Increasing recovery was considered by lowering the reservoir-abandonment pressure below the initial design value. Design assumptions and equipment ratings were reviewed systematically to determine which aspects factored into the decision to change reservoir management. Collapse loading of the 10-in. production liner was identified as a key variable. This paper presents work performed to characterize the probability of collapse as a function of reservoir-abandonment pressure using reliability-based design (RBD).
For the high-pressure gas field under consideration, future-field-development studies were conducted alongside execution of the development. One such study investigated the potential application of gas compression to the field. Gas compression reduces the pressures downstream of the wellhead to allow depleted reservoirs to flow at lower pressures. The potential benefit is increased reserves recovery with effectively no increase in well cost.
The reservoir design and operating limit (RDOL) defines the lower allowable pressure from a reservoir perspective. Engineering studies have shown that this limit is set by the well design and operating limit (WDOL). If compression options are pursued, proposed depletion pressures should be checked for consistency with the limits prescribed by the RDOL and WDOL. With compression, when the wellhead pressure is reduced, the wellbore pressures may approach the lower end of the WDOL. This increases the pressure differential across the 10-in. liner section, which can result in a collapse failure, as illustrated in Fig. 1.
The section of the 10-in. liner acts as a barrier to high-pressure water-bearing sands below and possibly above the production packer. If a well is put on compression, the wellbore pressure will be reduced, thereby increasing the differential pressure across that section of the 10-in. liner. This induced high pressure differential can result in a collapse failure of the liner, and, subsequently, high-pressure water may enter the well, compromising well integrity and the ability to produce from the well.

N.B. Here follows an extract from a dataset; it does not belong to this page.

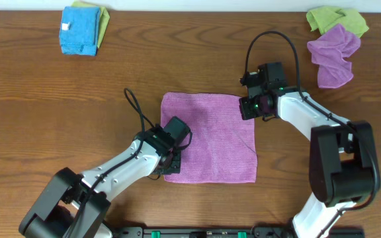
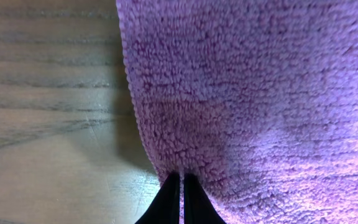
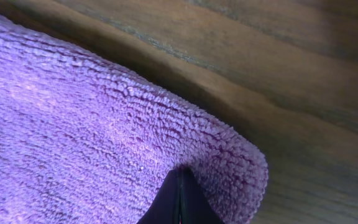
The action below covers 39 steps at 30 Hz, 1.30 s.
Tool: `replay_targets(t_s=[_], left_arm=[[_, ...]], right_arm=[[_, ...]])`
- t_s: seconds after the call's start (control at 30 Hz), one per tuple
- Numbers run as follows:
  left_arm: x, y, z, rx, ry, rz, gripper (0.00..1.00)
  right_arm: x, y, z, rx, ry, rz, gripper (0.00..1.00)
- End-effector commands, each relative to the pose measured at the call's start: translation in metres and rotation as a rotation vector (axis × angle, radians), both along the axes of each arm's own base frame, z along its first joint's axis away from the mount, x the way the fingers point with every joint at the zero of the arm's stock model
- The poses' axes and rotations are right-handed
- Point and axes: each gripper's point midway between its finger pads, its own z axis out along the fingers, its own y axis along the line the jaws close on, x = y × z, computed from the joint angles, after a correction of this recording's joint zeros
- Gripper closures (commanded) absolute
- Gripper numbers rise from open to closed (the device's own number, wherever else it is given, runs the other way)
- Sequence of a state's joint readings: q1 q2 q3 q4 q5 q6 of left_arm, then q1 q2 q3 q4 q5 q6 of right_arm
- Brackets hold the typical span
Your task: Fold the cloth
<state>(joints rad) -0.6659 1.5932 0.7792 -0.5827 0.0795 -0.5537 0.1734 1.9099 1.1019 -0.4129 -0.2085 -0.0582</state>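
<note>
While left pincer (image 1: 172, 160) (image 2: 180, 186) and right pincer (image 1: 247, 106) (image 3: 179, 186) pinch one cloth (image 1: 213, 135) (image 2: 253, 93) (image 3: 73, 124), four spare cloths (image 1: 78, 33) (image 1: 102, 16) (image 1: 336, 16) (image 1: 336, 56)

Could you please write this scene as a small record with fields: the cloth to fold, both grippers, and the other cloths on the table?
cloth to fold: purple square terry cloth, lying flat at the table centre
left gripper: shut on the cloth's edge, at its near-left corner
right gripper: shut on its far-right corner
far left: blue folded cloth lying on a green cloth
far right: lime-green crumpled cloth, with a purple crumpled cloth next to it
surface: brown wooden table
</note>
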Motion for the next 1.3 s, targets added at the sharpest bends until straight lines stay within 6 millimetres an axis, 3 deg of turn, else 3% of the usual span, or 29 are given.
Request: replay_targets(t_s=[0.0, 0.4, 0.6, 0.83, 1.0, 1.27], left_arm=[[-0.005, 0.001, 0.0, -0.005, 0.013, 0.008, 0.94], [-0.026, 0.014, -0.004, 0.041, 0.094, 0.009, 0.94], [-0.033, 0.019, -0.004, 0.063, 0.123, 0.035, 0.94], [-0.03, 0.018, -0.004, 0.056, 0.114, 0.035, 0.94], [-0.014, 0.004, 0.008, 0.01, 0.063, 0.028, 0.94], [0.035, -0.018, 0.074, -0.086, -0.177, 0.025, 0.94]], right_arm=[[-0.001, 0.001, -0.006, 0.0, 0.009, -0.008, 0.98], [0.009, -0.003, -0.034, -0.025, 0.009, -0.051, 0.99], [0.027, -0.012, -0.03, -0.059, -0.058, -0.1, 0.99], [0.014, -0.002, -0.03, -0.024, -0.004, -0.082, 0.99], [0.015, 0.006, 0.003, 0.032, -0.019, -0.084, 0.99], [0.012, 0.005, 0.103, 0.073, -0.19, -0.086, 0.99]])
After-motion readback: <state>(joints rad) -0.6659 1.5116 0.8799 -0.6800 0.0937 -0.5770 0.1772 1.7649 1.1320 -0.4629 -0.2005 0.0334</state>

The field basis of design stated that the wells should be able to withstand a minimum bottomhole pressure of 2,500 psi. This limit reflected collapse ratings for the 10-in. liner. At this downhole pressure, the feasibility of a compression project is marginal, with the incremental recovery insufficient to support the capital investment. Reservoir-management studies indicate that, if the WDOL can be reduced to 1,000 psi, the compression phase of the project could be economical, with recovery potentially increasing by several hundred million BOE. The challenge was to find a way to lower the WDOL while maintaining well integrity and reliability, considering that many of the wells had already been drilled.